## Requirement
Output the data below only from the line containing "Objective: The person" up to and including the line containing "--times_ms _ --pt", exact and with the pictures left out.
::::::::
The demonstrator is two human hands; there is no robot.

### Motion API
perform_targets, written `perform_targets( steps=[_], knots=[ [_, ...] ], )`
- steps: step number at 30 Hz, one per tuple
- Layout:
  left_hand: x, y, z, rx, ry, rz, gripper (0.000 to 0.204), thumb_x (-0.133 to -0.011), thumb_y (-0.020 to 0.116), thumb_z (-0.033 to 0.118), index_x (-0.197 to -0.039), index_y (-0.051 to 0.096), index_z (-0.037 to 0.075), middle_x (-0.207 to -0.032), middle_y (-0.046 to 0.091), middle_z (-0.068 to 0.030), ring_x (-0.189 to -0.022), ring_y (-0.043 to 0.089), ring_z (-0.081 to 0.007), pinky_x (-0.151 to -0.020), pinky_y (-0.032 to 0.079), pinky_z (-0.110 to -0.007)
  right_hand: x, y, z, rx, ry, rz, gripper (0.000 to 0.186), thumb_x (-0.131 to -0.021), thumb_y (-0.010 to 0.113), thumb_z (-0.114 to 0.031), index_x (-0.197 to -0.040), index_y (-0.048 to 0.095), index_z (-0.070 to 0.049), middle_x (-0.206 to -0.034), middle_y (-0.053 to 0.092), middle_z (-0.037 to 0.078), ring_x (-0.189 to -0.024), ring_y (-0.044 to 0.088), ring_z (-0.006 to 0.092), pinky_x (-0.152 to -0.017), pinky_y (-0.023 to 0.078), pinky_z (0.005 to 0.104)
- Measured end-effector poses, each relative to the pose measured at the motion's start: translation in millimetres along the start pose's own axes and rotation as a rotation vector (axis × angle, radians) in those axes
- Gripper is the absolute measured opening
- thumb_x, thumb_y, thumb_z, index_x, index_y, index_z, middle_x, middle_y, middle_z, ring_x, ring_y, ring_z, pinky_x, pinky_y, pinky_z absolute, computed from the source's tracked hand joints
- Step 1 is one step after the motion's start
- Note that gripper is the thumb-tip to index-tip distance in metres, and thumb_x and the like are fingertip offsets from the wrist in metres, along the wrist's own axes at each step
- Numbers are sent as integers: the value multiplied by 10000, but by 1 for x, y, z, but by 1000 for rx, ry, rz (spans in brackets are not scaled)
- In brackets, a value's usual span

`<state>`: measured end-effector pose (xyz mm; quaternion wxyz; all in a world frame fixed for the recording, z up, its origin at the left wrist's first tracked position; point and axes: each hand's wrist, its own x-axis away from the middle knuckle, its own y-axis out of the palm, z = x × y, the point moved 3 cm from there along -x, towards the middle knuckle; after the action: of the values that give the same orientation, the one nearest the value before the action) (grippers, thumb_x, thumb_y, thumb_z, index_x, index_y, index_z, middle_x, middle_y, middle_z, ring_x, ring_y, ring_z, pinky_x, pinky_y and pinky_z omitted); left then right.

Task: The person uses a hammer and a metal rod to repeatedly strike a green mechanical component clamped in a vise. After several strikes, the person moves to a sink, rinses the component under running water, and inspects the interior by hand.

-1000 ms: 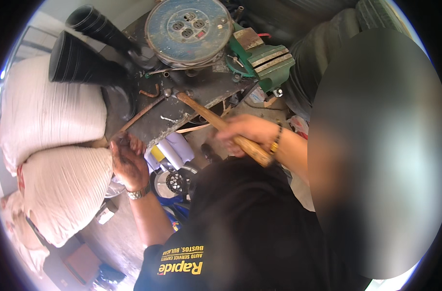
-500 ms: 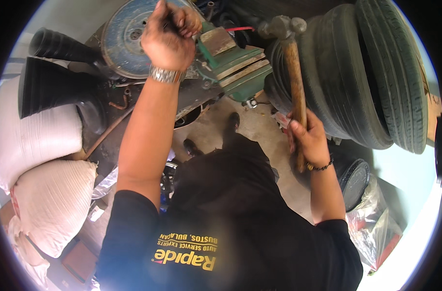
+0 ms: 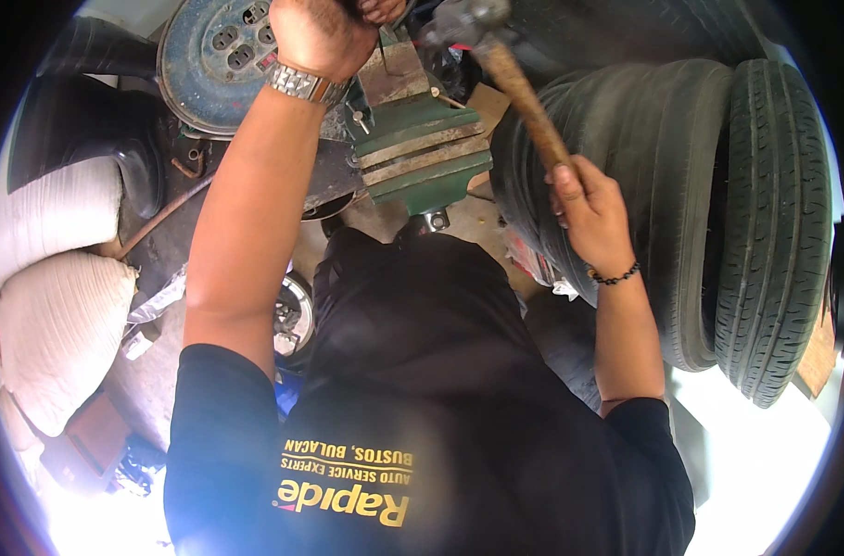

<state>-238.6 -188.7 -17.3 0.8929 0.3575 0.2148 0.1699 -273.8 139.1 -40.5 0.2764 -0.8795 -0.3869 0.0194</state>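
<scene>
My right hand point(image 3: 590, 208) grips the wooden handle of a ball-peen hammer point(image 3: 526, 100). The hammer tilts up to the left, and its metal head is blurred near the top edge, beyond the vise. My left hand point(image 3: 324, 39), with a metal watch at its wrist, is closed at the upper edge beside the vise's far end. Its fingers are partly cut off, and what they hold is too dark to make out. Between and below my hands stands a green bench vise point(image 3: 422, 153) with worn, bare-metal jaws.
A blue cord reel with outlets point(image 3: 185, 74) lies left of my left hand. Tires point(image 3: 774, 213) stand close on the right. Black rubber boots point(image 3: 88, 120) and stuffed white sacks point(image 3: 65, 334) are at the left. A metal rod point(image 3: 167, 215) slants beside them.
The view has shifted. The hammer has gone from nearly upright to leaning left, its head closer to my left hand. My left hand now sits higher, partly out of the picture.
</scene>
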Motion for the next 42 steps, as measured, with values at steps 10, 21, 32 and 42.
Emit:
perform_targets(
  steps=[10, 21, 32, 42],
  knots=[
    [-1, -12, 2, 70, -9, 90, 434, -1037, 423, 364, -684, 394, 115, -571, 332, -46, -519, 305, -187, -534, 277, -337, -13, 2, -41, 131, -48, 58, 438, -1066, 477, -382, -893, 599, 2, -619, 527, 10, -552, 485, 70, -502, 393, 257],
    [-46, -12, -12, 186, -190, -21, 483, -1018, 424, 412, -636, 376, 119, -533, 328, -47, -466, 309, -181, -460, 247, -318, -25, -18, -22, 80, 92, 30, 478, -1058, 480, -420, -862, 600, -1, -613, 542, 27, -546, 503, 106, -519, 409, 275],
    [-49, -21, -22, 149, -98, 104, 473, -1018, 422, 418, -632, 361, 152, -504, 281, -10, -407, 233, -155, -423, 189, -311, -38, -7, -21, 251, 92, 76, 457, -1053, 501, -408, -872, 609, -2, -610, 554, 30, -565, 533, 103, -530, 428, 288],
    [-40, -16, -22, 116, -40, 54, 476, -1031, 425, 385, -626, 365, 142, -500, 314, -16, -404, 244, -147, -427, 207, -304, -35, -3, -35, 611, 75, 75, 500, -1060, 463, -426, -844, 577, 11, -618, 574, 88, -544, 570, 163, -532, 458, 333]
  ],
)
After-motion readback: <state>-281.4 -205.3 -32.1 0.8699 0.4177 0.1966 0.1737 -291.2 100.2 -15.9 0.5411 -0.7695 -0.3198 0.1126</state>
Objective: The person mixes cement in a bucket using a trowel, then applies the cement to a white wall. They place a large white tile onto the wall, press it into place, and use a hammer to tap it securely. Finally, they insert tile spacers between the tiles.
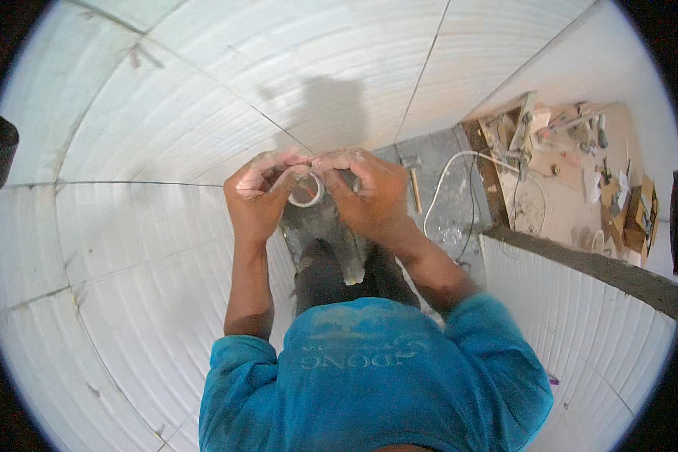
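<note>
Both hands are raised close together in front of the white tiled wall, fingertips meeting. My left hand point(267, 192) is closed, thumb and fingers pinched at the upper edge of a white ring point(306, 202), like a roll of tape or a short pipe end; which one, I cannot tell. Something reddish shows inside the ring. My right hand point(365, 188) is closed too, its thumb and fingertips pressed together at the ring's upper right. Whatever lies between those fingertips is hidden. Pale dust covers the fingers of both hands.
A hammer-like tool with a wooden handle point(416, 190) lies on the grey floor to the right. A white cable point(437, 184) loops past it. Beyond a rough raised sill point(587, 260) are scattered tools, scraps and a cardboard box point(639, 218). Tiled walls point(143, 279) stand close around.
</note>
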Demonstrator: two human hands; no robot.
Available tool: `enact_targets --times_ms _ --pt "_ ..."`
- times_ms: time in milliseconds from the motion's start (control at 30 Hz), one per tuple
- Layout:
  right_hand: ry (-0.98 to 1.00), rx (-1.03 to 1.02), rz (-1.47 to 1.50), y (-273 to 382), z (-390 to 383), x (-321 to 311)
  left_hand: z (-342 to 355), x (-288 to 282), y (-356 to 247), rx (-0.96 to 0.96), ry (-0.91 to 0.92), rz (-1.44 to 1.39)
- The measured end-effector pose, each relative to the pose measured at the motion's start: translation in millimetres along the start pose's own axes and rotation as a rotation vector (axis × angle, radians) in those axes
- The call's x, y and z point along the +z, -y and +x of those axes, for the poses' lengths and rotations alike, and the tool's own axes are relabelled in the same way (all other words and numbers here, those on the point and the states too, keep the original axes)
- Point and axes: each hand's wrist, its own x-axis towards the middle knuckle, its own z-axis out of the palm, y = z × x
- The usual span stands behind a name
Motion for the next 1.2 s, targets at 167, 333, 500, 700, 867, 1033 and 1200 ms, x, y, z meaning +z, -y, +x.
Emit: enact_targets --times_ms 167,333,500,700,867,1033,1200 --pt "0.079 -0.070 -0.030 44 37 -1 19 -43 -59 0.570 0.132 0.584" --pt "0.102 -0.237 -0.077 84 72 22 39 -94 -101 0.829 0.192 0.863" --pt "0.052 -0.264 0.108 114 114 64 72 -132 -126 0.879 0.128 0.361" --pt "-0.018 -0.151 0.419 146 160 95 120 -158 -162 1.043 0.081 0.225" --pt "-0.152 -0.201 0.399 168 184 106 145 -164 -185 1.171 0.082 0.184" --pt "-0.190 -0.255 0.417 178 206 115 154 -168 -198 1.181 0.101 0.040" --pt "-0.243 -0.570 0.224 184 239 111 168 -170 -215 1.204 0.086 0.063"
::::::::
## Response area
Objective: The person mixes cement in a bucket using a trowel, then applies the cement to a white wall. They place a large white tile onto the wall, press it into place, and use a hammer to tap it securely. Finally, they insert tile spacers between the tiles.
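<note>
Both hands are raised close together in front of the white tiled wall, fingertips meeting. My left hand point(267, 192) is closed, thumb and fingers pinched at the upper edge of a white ring point(306, 202), like a roll of tape or a short pipe end; which one, I cannot tell. Something reddish shows inside the ring. My right hand point(365, 188) is closed too, its thumb and fingertips pressed together at the ring's upper right. Whatever lies between those fingertips is hidden. Pale dust covers the fingers of both hands.
A hammer-like tool with a wooden handle point(416, 190) lies on the grey floor to the right. A white cable point(437, 184) loops past it. Beyond a rough raised sill point(587, 260) are scattered tools, scraps and a cardboard box point(639, 218). Tiled walls point(143, 279) stand close around.
</note>
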Demonstrator: two human hands; no robot.
Available tool: `enact_targets --times_ms _ --pt "_ ..."`

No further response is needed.